CNET to Award Open Source Initiatives
An anonymous reader writes "CNET's 2005 awards will for the first time include a category for Open Source Initiative of the Year. The winner will be announced at a gala dinner in London's swanky Park Lane Hilton in September. It's good to see such explicit acknowledging of the work being done by the open source community."
Of course in the closed source world, the "prize" for success is cold hard cash.
And we all know what a bastion of OSS CNET/ZDNet is...
...Rob
The American Dream isn't an SUV and a house in the suburbs; it's Don't Tread On Me.
What on Earth makes them think they are qualified to select the best Open Source Initiative of the year? Don't they own download.com, arguably the largest repository of crap-filled closed-source downloadables? This sounds like the Winston-Salem Environmental & Health awards...
Stasis is death. Embrace change.
An anonymous reader writes ... good to see such explicit acknowledging of the work being done by the open source community.
Good to see people willing to stand up and openly support open source...
Lustre, a great Linux network filing system, is selling for quite extraordinary sums of money - which means it undoubtably has commercial value and interest. The mailing list is fairly active and they are even organizing international meetings to cover it. Not bad for a project that is GPLed and is sufficiently far off the mainstream as to be considered esoteric outside the clustering world.
However, that is exactly the point. Lustre IS esoteric, in many ways, and IS only really appealing to special interest groups, but is also unquestionably innovative and a commercial success. How on earth can you make a meaningful comparison of that with, say, Firefox that has zero commercial value, uses a lot of recycled components, but has triggered a massive level of awareness in both Open Source and software security?
The two are both extremely significant, but significant in vastly different ways, and both are different again from the impact of porting JFS and XFS, which have both revolutionized the way IBM and SGI look at the hardware and software markets.
So you have lots of different categories. But will those categories be meaningful? "Best new product" is a likely category, but is hardly informative and tells you nothing about how you would compare the vast range of different products that exist.
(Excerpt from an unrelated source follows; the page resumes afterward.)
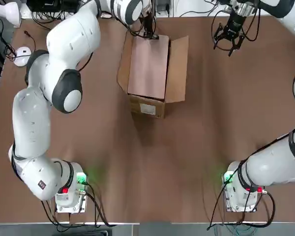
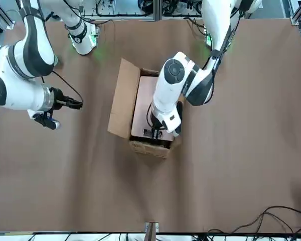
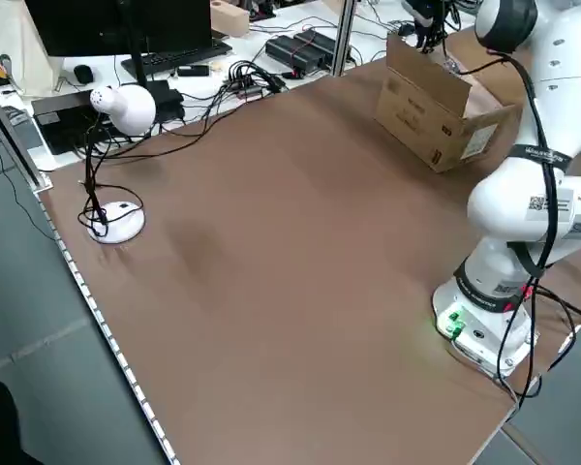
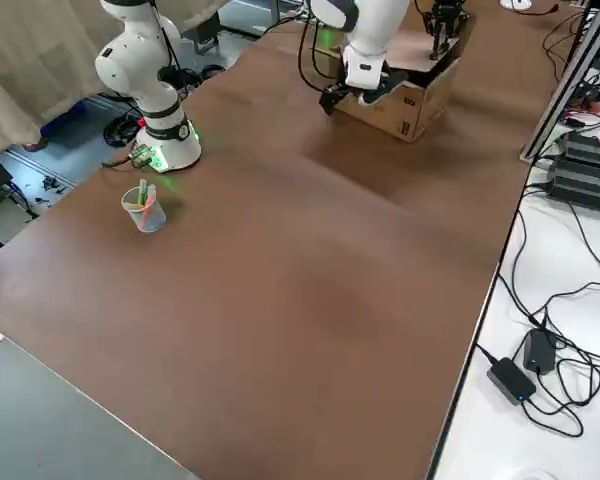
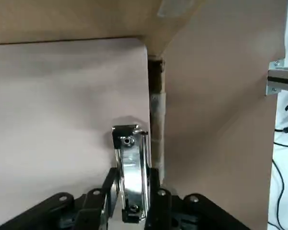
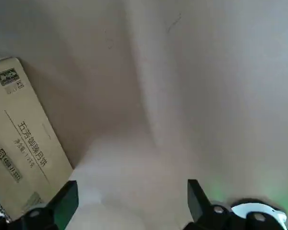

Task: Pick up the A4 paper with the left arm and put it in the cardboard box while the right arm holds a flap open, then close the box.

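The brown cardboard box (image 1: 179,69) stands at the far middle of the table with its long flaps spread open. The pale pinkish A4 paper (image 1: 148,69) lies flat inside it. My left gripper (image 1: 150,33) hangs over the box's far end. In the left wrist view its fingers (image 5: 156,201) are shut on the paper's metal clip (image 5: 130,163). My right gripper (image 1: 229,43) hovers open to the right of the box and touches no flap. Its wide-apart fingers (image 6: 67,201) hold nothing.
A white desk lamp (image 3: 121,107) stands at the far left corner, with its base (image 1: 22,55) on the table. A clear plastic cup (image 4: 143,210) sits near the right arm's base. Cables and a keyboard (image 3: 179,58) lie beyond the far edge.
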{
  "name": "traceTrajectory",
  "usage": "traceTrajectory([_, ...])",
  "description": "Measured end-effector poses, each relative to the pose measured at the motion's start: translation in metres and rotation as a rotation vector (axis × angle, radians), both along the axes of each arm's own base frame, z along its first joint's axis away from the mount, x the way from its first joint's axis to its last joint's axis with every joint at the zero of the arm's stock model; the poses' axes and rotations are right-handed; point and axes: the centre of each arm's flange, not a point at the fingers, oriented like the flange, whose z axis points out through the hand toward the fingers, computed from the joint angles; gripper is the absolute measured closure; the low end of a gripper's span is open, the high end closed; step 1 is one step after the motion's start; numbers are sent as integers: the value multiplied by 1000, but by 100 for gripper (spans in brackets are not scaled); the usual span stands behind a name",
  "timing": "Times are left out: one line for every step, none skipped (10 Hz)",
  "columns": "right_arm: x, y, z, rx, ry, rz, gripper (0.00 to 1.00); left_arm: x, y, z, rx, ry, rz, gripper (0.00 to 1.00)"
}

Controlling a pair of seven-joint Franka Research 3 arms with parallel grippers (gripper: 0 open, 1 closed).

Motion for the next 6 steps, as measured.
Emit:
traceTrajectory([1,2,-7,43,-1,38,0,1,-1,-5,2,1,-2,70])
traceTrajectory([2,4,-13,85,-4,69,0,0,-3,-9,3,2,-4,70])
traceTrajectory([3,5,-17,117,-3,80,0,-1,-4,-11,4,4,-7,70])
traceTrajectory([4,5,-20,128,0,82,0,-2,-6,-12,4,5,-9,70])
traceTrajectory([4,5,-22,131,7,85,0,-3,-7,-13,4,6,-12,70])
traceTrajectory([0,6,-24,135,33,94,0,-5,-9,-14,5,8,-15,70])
On the other hand, if you split things up by what they do, you'd almost end up with one category per product, so everyone would end up winning on something, making an award a meaningless achievement.
It's a small world and it smells funny; I'd buy another if it wasn't for the money; Take back what I paid (SoM)
This would be like Microsoft awarding a Freedom to Innovate award each year.
To submit an entry for the "Open Source Initiative of the Year" you have to fill out MS word (entry_form_2005.doc) file.
Know what you mean, but you could put it into perspective by visiting the Milton Keynes Hilton! After that shock you'll see why Park Lane is their 'flagship'...
So they may be giving money to open source, but none of that nsaty 'orrible community maintained nonsense.
mmm...
I wonder if the judges will deem participants in MS' shared source initiative as eligble to enter. More to the point, will projects whose only "openness" derives from signing a Microsoft NDA be considered eligible?
Suppose one of MS shared source projects were to win this award, in the apparent, if illusory, face of such projects as Firefox and Apache. In some circles that might seem to add much needed credibility to the "shared source". I wonder how much that would be worth to Redmond?
Purely speculation, of course.
Don't let THEM immanentize the Eschaton!
Given that the entry form is a Word doc download, speculate away.
Alex.
I've been down this road before, it ain't pretty.
Chris
Co-Editor, Open Sources
Open Source Program Manager, Google, Inc.